The scene at a jewelry shop in Lianyungang, Jiangsu province, China, on Christmas Eve, captured in the accompanying TOP SHOT, now contrasts sharply with the global market’s risk-off sentiment. What was a season of robust consumer demand for gold ornaments has given way to a day of indiscriminate selling across several high-flying asset classes.
Precious Metals: Safe Havens Sold in the Rush for Liquidity
Despite their traditional role as crisis hedges, both gold and silver were caught in the selling frenzy. The immediate driver was not a collapse in their fundamental case, but a market-wide scramble to reduce exposure to assets perceived as overextended.
- Gold saw spot prices tumble more than 5% to $5,041.81 per ounce, while futures dropped 5% to $5,049. Remarkably, these sharp declines did not erase the year’s substantial gains; gold remains up over 16% for 2025. The long-term bullish thesis, centered on persistent central bank diversification away from the U.S. dollar, remains largely intact, with many analysts still targeting a breach of the $6,000 psychological barrier.

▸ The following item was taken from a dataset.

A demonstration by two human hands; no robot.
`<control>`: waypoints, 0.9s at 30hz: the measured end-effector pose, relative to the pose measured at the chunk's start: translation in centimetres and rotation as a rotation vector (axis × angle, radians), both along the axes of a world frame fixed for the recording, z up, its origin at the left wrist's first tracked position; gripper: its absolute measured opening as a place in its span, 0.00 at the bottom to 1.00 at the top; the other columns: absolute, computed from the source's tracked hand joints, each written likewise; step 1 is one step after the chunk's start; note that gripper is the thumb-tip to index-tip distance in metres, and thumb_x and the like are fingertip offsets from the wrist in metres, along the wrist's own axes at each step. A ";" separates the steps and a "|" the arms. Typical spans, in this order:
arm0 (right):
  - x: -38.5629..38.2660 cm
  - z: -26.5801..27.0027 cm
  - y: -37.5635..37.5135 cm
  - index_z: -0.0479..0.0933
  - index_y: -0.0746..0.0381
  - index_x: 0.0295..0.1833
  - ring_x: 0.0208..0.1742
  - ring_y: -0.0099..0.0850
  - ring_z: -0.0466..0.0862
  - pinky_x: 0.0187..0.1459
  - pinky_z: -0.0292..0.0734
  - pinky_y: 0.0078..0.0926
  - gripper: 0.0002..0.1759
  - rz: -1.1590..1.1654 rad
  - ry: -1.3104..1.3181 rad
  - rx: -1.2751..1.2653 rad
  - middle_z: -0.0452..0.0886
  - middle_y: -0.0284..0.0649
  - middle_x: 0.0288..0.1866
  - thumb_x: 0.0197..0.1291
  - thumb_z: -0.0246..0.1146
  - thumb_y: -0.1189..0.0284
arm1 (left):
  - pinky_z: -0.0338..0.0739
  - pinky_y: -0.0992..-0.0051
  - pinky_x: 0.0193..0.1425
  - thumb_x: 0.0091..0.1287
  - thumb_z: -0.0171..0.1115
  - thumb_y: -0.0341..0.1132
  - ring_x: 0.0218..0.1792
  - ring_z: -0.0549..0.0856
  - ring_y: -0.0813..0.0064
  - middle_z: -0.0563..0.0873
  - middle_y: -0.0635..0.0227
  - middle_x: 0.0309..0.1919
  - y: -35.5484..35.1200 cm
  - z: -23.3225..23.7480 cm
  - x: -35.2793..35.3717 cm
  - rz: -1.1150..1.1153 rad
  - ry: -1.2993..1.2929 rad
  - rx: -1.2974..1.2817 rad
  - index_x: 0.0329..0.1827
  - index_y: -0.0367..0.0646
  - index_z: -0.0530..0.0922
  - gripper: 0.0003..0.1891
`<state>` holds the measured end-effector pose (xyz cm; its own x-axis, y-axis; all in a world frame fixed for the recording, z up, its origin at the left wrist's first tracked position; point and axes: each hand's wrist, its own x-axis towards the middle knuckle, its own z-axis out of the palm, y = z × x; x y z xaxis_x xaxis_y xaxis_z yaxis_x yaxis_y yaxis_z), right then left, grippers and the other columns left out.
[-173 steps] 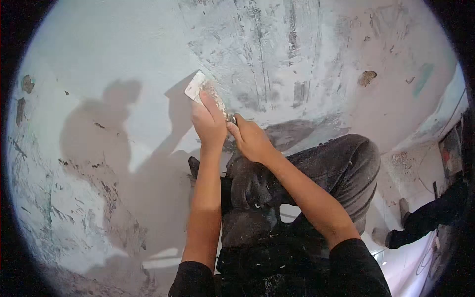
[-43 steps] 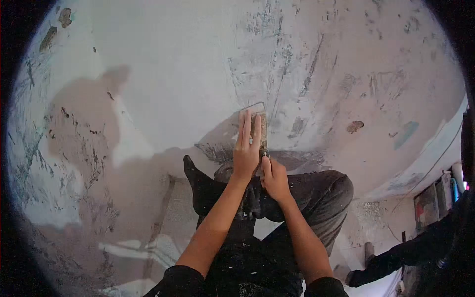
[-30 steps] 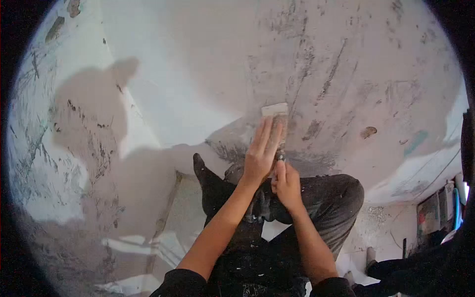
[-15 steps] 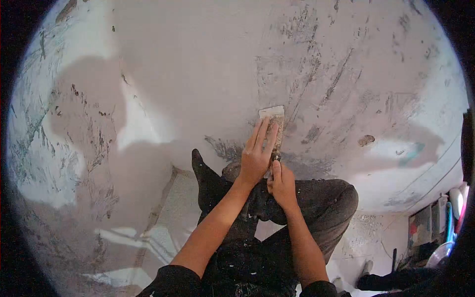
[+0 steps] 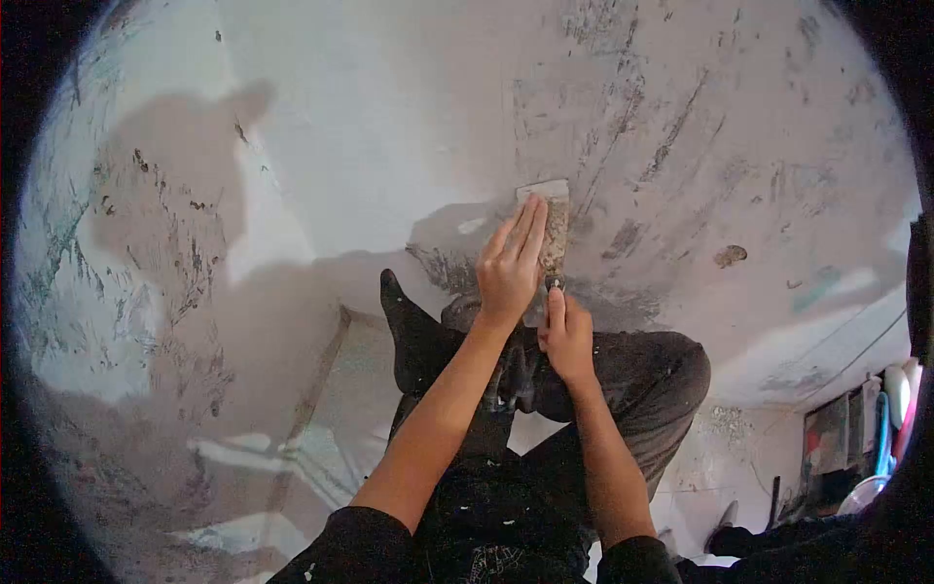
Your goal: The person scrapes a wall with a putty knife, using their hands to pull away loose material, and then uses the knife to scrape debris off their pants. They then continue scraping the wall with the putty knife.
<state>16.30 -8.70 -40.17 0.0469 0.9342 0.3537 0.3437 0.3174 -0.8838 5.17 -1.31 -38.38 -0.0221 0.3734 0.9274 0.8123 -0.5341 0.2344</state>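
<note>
My right hand is wrapped round the handle of a putty knife, its thumb pointing up toward the blade. The wide blade is crusted with dried filler and its pale front edge lies against the wall. My left hand rests with outstretched fingers on the left side of the blade, fingertips close to its front edge. Scraped, dark-streaked plaster surrounds the blade on the right, while smoother pale plaster is to the left.
My bent knee and dark-socked foot are close beneath my hands. A ledge runs below the wall at left. Lower right are a rack of things, a clear round container and another person's dark-clothed leg.
The whole view has shifted slightly, so the wall, hands and putty knife appear higher. My left fingers are closer together on the blade. A shadow on the left has changed shape.
</note>
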 end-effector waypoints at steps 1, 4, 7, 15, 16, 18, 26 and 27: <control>0.2 -0.1 0.2 0.70 0.67 0.30 0.14 0.30 0.72 0.21 0.66 0.32 0.25 0.001 -0.006 0.013 0.70 0.39 0.15 0.77 0.45 0.61 | 0.84 0.69 0.52 0.58 0.60 0.21 0.57 0.83 0.65 0.80 0.67 0.64 0.4 0.0 0.1 0.010 -0.008 0.004 0.68 0.44 0.74 0.30; 0.3 -0.8 0.5 0.67 0.64 0.30 0.15 0.20 0.67 0.17 0.62 0.22 0.24 0.028 -0.008 0.058 0.66 0.31 0.18 0.77 0.46 0.59 | 0.84 0.71 0.50 0.59 0.60 0.21 0.58 0.82 0.68 0.79 0.69 0.65 0.8 -0.5 0.2 0.040 -0.001 0.054 0.69 0.45 0.73 0.31; 0.6 -0.8 0.6 0.67 0.63 0.30 0.16 0.20 0.67 0.17 0.62 0.21 0.23 0.056 0.029 -0.033 0.66 0.31 0.19 0.77 0.46 0.59 | 0.84 0.72 0.51 0.60 0.60 0.22 0.60 0.81 0.69 0.79 0.70 0.65 0.3 0.2 0.0 0.069 0.037 0.046 0.69 0.46 0.74 0.30; -0.3 1.3 -1.0 0.65 0.62 0.32 0.16 0.18 0.64 0.16 0.60 0.21 0.22 0.172 0.199 -0.114 0.64 0.30 0.20 0.78 0.45 0.58 | 0.80 0.68 0.57 0.63 0.59 0.24 0.62 0.80 0.68 0.78 0.70 0.65 0.1 0.1 -0.4 0.076 0.049 0.040 0.69 0.45 0.74 0.28; -0.5 1.5 -1.1 0.65 0.62 0.33 0.16 0.18 0.64 0.16 0.60 0.20 0.22 0.185 0.226 -0.153 0.63 0.30 0.20 0.78 0.45 0.57 | 0.80 0.68 0.57 0.63 0.59 0.24 0.62 0.80 0.68 0.78 0.70 0.65 0.4 0.2 -0.6 0.085 0.047 0.044 0.69 0.45 0.74 0.28; -0.5 1.3 -1.1 0.66 0.62 0.32 0.15 0.20 0.66 0.17 0.62 0.22 0.22 0.179 0.223 -0.159 0.65 0.31 0.18 0.78 0.45 0.58 | 0.78 0.67 0.60 0.65 0.58 0.27 0.63 0.79 0.68 0.78 0.70 0.66 0.3 0.0 -0.8 -0.001 0.037 0.080 0.68 0.46 0.75 0.26; -0.6 1.4 -1.4 0.67 0.63 0.33 0.14 0.21 0.68 0.17 0.64 0.24 0.22 0.137 0.222 -0.195 0.67 0.32 0.19 0.77 0.45 0.58 | 0.76 0.66 0.60 0.66 0.59 0.30 0.61 0.78 0.69 0.78 0.72 0.66 -0.2 -0.2 -0.8 0.022 0.042 0.032 0.67 0.47 0.76 0.24; -0.6 1.1 -1.2 0.67 0.64 0.33 0.14 0.21 0.68 0.17 0.64 0.24 0.22 0.158 0.241 -0.206 0.67 0.32 0.19 0.77 0.45 0.58 | 0.77 0.66 0.59 0.66 0.59 0.29 0.61 0.78 0.69 0.78 0.73 0.66 -0.2 -0.3 -0.9 0.027 0.034 0.036 0.68 0.47 0.76 0.24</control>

- Silver futures fell even more precipitously, dropping over 8% to $81.23 per ounce. Like gold, it maintains a strong year-to-date performance, up approximately 15%. Silver’s unique appeal, combining monetary metal status with critical industrial applications—particularly in solar panels and AI-driven electronics—continues to underpin its outlook, according to reports from the Silver Institute.
“The sell-off in gold is paradoxical but understandable in the short term,” explained a senior commodities strategist at a major bank, who requested anonymity. “When oil spikes on supply shock fears, it triggers immediate inflation worries, which can force leveraged investors to sell anything that’s profitable to raise cash. This can override the ‘flight-to-safety’ trade in the moment.”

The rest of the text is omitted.